* **What this task involves**
Would you restate the listing word for word, with the images omitted?

* **Source data**
»»

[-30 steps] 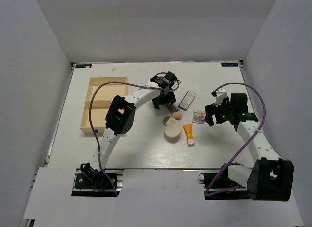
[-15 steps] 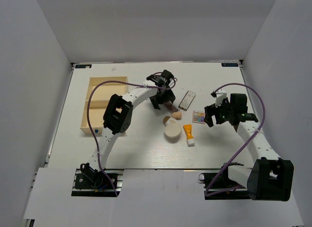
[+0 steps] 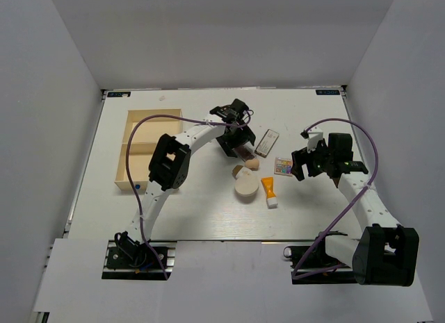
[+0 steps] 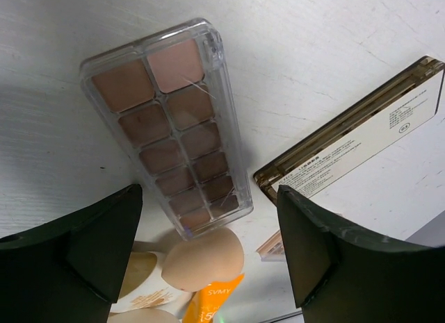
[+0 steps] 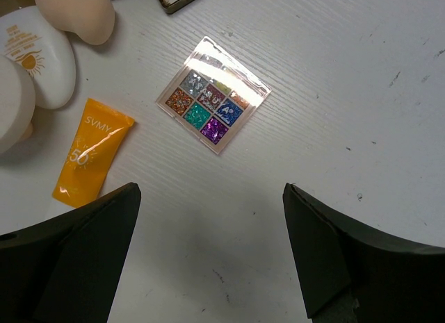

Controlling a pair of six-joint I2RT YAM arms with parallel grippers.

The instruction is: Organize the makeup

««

* **Output for this exercise**
[-30 steps] 
[-15 steps] 
[+0 steps] 
[+0 steps] 
[+0 steps] 

Controlling a pair of six-joint I2RT YAM arms with parallel grippers.

The instruction is: Organize the makeup

Output for the exercise is now complete.